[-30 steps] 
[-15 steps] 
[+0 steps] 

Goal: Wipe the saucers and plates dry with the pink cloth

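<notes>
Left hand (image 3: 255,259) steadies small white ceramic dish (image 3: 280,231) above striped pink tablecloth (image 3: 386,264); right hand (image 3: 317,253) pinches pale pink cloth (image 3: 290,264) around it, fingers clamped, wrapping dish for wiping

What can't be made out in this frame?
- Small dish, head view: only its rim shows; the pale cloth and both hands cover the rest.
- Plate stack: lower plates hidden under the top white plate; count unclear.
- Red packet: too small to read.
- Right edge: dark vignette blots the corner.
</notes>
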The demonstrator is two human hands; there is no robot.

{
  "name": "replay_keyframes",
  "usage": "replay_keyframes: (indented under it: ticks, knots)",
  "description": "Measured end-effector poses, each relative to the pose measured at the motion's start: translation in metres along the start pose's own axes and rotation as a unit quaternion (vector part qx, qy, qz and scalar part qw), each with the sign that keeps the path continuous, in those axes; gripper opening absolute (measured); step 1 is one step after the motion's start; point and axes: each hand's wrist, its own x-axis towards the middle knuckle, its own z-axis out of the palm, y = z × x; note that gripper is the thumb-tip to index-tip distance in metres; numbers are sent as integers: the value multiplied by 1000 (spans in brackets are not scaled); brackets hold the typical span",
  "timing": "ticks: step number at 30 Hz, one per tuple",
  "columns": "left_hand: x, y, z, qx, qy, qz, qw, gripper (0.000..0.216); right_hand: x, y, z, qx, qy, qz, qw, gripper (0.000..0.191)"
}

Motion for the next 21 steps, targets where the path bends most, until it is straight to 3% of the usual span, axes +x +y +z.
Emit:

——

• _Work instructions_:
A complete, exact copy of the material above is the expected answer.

• _Written answer_:
[-30 steps] 
[-15 steps] 
[+0 steps] 

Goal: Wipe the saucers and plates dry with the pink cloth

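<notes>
Left hand (image 3: 255,259) steadies small white ceramic dish (image 3: 280,231) above striped pink tablecloth (image 3: 386,264); right hand (image 3: 317,253) pinches pale pink cloth (image 3: 290,264) around it, fingers clamped, wrapping dish for wiping

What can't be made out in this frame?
- Small dish, head view: only its rim shows; the pale cloth and both hands cover the rest.
- Plate stack: lower plates hidden under the top white plate; count unclear.
- Red packet: too small to read.
- Right edge: dark vignette blots the corner.
</notes>
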The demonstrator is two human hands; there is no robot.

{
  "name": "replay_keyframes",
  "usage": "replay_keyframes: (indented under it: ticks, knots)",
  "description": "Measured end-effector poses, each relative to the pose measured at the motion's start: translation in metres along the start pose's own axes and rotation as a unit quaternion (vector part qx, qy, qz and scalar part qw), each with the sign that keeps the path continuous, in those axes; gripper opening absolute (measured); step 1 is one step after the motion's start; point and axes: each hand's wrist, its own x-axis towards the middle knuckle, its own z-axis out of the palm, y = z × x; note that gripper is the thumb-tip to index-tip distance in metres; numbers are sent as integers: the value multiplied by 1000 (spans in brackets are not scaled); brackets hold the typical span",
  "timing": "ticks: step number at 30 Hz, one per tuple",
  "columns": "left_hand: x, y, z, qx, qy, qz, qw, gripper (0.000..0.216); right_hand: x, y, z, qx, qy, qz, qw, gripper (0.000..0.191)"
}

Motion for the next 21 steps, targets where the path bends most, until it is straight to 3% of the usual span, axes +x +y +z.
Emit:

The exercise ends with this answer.